In a single-institution study reported in JCO Oncology Practice, Gould Rothberg et al found that establishment of a dedicated cancer urgent care center within a large tertiary academic center resulted in a significant but modest decrease in emergency department use—but no significant reduction in hospitalization rates—among patients with cancer receiving active care.
Study Details
The Oncology Extended Care Clinic (OECC) is a six-bed facility established at Smilow Cancer Hospital, the clinical arm of the Yale Cancer Center. Rates of all emergency department presentations and hospital admissions during the 3-month window following the index provider visit were compared for a 4-month period after a 5-month run-in following OECC opening (post-OECC period) vs the same 4 calendar months in the year prior to opening (pre-OECC period).
Key Findings
The study cohorts consisted of 2,095 patients in the pre-OECC period and 2,188 in the post-OECC period.
In the pre-OECC period, 466 patients made 682 emergency department visits (72.7% with a single visit) and 546 patients had 863 hospitalizations. In the post-OECC period, 447 patients made 618 emergency department visits (73.2% with a single visit) and 567 patients had 833 hospitalizations.

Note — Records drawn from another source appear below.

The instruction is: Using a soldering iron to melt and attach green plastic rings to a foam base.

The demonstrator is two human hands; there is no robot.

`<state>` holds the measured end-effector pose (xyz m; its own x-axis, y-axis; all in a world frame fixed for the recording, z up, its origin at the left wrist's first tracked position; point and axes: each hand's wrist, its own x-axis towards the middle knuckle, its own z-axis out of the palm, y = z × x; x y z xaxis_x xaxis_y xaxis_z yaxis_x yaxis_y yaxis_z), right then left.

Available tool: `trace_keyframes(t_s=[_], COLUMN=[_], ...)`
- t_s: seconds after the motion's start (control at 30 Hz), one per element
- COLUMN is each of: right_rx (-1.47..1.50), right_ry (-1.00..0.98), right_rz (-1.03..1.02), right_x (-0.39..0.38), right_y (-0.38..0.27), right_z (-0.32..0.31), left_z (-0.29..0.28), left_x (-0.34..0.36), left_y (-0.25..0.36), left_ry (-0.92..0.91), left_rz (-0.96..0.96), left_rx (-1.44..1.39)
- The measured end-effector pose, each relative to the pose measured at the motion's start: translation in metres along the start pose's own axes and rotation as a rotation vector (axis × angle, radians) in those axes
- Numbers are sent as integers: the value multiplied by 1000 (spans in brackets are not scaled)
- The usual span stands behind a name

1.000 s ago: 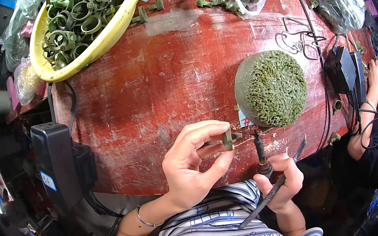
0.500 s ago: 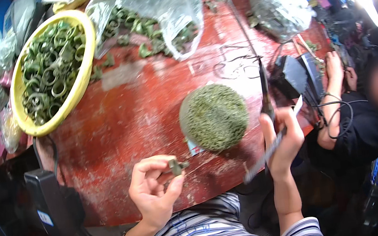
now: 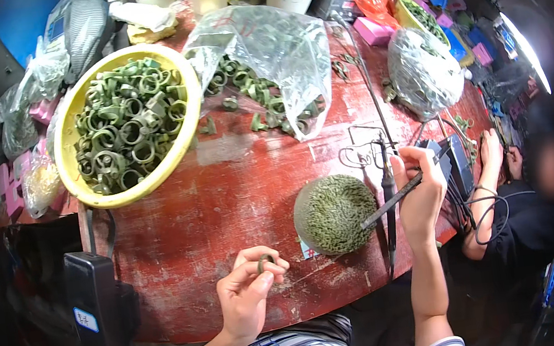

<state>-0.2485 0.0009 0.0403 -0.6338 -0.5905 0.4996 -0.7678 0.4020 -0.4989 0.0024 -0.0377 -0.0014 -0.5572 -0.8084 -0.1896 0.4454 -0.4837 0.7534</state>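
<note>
My left hand (image 3: 243, 302), near the table's front edge, pinches a small dark green ring (image 3: 266, 263) between thumb and fingers. My right hand (image 3: 423, 197) grips a thin, flat grey tool (image 3: 402, 193), perhaps tweezers or a blade. The tool's tip lies over the right edge of a round block (image 3: 337, 214) with a rough green top, at the middle of the table. A dark pen-like tool (image 3: 390, 210) with a cable lies beside my right hand, behind the grey tool. A bent wire piece (image 3: 362, 155) sits near its upper end.
A yellow basin (image 3: 194, 100) full of green rings stands on the red table (image 3: 183, 255). Clear plastic (image 3: 273, 33) partly covers more rings. A black box (image 3: 93, 302) is at the left edge. A person's arm (image 3: 485, 208) works at the right beside a dark device (image 3: 459, 163).
The whole view has shifted, showing more of the table's far side. My left hand has turned the ring so its opening shows. In my right hand the grey tool's tip has moved up to the block.
</note>
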Motion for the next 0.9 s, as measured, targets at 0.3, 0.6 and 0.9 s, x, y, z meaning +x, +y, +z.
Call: trace_keyframes(t_s=[0.3, 0.6, 0.9], right_rx=[378, -34, -87], right_ry=[-565, -500, -357], right_rz=[-521, -332, -310], right_x=[42, 92, 130], right_y=[-91, -77, -88], right_z=[104, 153, 187], left_z=[4, 0, -1], left_x=[-2, -8, -6], left_y=[4, 4, 9], left_ry=[-10, 18, -33], left_rz=[-32, -52, -114], left_rx=[26, 37, 54])
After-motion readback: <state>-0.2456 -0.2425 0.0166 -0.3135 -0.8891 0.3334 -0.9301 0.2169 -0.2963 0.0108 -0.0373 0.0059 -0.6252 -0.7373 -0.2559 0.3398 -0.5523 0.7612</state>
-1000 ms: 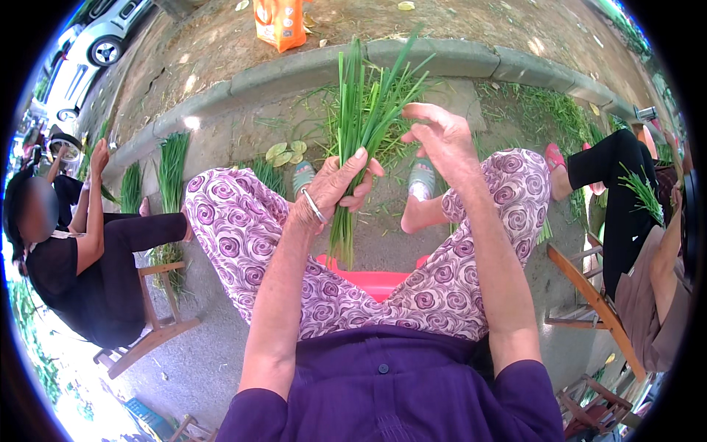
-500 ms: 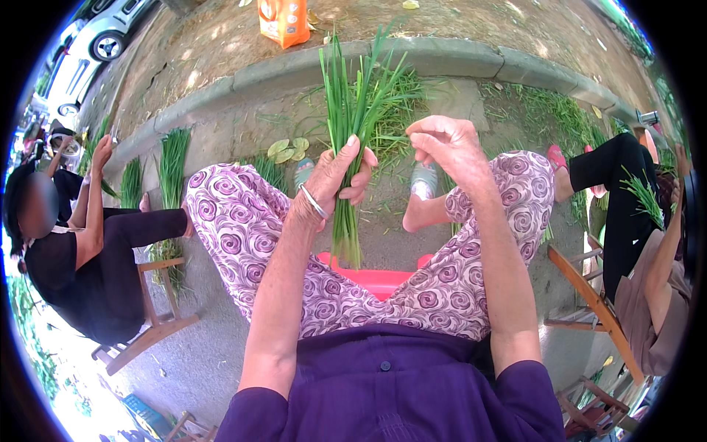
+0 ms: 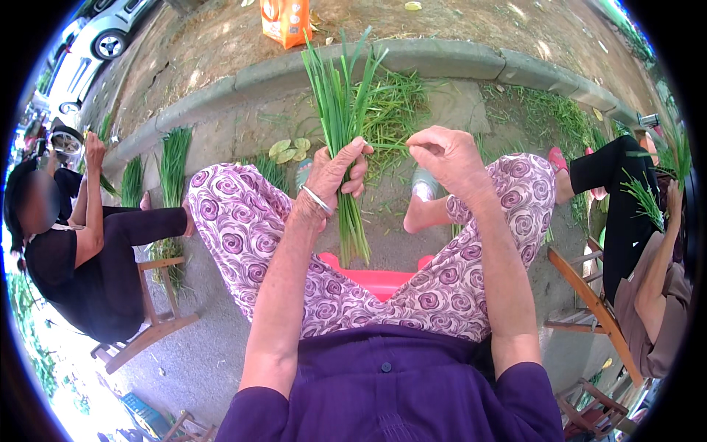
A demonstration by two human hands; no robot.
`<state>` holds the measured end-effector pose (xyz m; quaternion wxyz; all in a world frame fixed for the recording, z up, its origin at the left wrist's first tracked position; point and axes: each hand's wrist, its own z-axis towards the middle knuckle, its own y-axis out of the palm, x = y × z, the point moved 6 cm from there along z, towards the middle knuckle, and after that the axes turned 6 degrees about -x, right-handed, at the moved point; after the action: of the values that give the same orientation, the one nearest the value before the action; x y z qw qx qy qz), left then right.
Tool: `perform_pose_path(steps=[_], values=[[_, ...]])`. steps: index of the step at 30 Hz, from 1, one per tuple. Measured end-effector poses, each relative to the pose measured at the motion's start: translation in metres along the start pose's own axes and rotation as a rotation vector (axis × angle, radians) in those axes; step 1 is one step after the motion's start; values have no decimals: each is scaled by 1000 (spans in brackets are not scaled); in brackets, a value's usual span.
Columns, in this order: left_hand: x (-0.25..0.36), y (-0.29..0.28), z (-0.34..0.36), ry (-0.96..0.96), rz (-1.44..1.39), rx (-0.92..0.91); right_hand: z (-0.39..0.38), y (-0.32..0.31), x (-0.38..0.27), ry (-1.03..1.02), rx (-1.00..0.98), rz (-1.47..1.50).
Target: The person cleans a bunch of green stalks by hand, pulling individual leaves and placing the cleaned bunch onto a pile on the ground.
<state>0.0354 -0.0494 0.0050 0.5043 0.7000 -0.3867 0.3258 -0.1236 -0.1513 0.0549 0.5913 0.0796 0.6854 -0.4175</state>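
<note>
My left hand, with a silver bangle at the wrist, is closed round a bunch of garlic chives. The long green leaves fan out above the fist, and the paler ends hang below it over the gap between my knees. To its right, my right hand is closed in a pinch on a thin green chive leaf. That leaf stretches sideways from the thumb of my left hand to the pinching fingertips. Loose chive leaves lie heaped on the ground just beyond both hands.
A pink stool shows between my legs. Chive bundles lie at the left. People on wooden chairs sit at both sides, one chair at the right. A stone kerb crosses ahead, with an orange bag beyond it.
The bunch in my left hand has tilted, its tops leaning left and its lower ends swinging right. My right hand still pinches a leaf, which now spans to the left thumb.
</note>
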Motion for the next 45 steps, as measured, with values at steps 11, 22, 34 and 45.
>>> perform_pose_path(steps=[11,22,34,45], values=[[-3,-3,1,-2,38,8,-1,4,-6,-40,-32,-176],[-5,1,1,-55,131,18,1,-2,-7,-52,109,-239],[-6,17,-5,-111,240,-111,0,-41,-2,-223,486,-433],[-13,27,-9,-192,294,-232,6,-42,25,182,368,638]])
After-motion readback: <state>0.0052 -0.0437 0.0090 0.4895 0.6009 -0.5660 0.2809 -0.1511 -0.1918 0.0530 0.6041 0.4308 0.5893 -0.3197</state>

Among hospitalizations, 468 (54.2%) resulted from an emergency department visit during the pre-OECC period and 430 (51.6%) resulted from an emergency department visit during the post-OECC period.
For the pre-OECC vs post-OECC periods, there were 32.6 vs 28.2 emergency department visits/100 patients, made by 22.2% vs 20.4% of patients, and 41.2 vs 26.1 hospitalizations/100 patients, for 26.1% vs 25.9% of patients.
In analysis adjusted for age, race, ethnicity, sex, and practice location, the difference in rates per 100 patients for the post-OECC vs pre-OECC periods were:
- -4.6 (95% confidence interval [CI] = -8.92 to -0.28, P = .04) for all emergency department visits
- -3.29 (95% CI = -8.24 to 1.67, P = .19) for all hospital admissions
- -1.93 (95% CI = -4.38 to 0.52, P = .12) for individual patients with an emergency department visit
- -0.20 (95% CI = -2.80 to 2.43, P = .89) for individual patients with a hospital admission.
The investigators concluded, “Establishing a cancer-specific urgent care center was significantly associated with a modest decrease in emergency room utilization but not with hospitalization rate. Barriers included clinic capacity, patient awareness, and physician comfort with advanced practice provider autonomy. Optimizing workflow and standardizing clinical pathways can create benchmarks useful for value-based payments.”
Bonnie E. Gould Rothberg, MD, PhD, MPH, of the Smilow Oncology Extended Care Clinic, Smilow Cancer Hospital at Yale-New Haven Health, is the corresponding author for the JCO Oncology Practice article.
Disclosure: The study was supported by Smilow Cancer Hospital Internal Funds for Quality Improvement. For full disclosures of the study authors, visit ascopubs.org.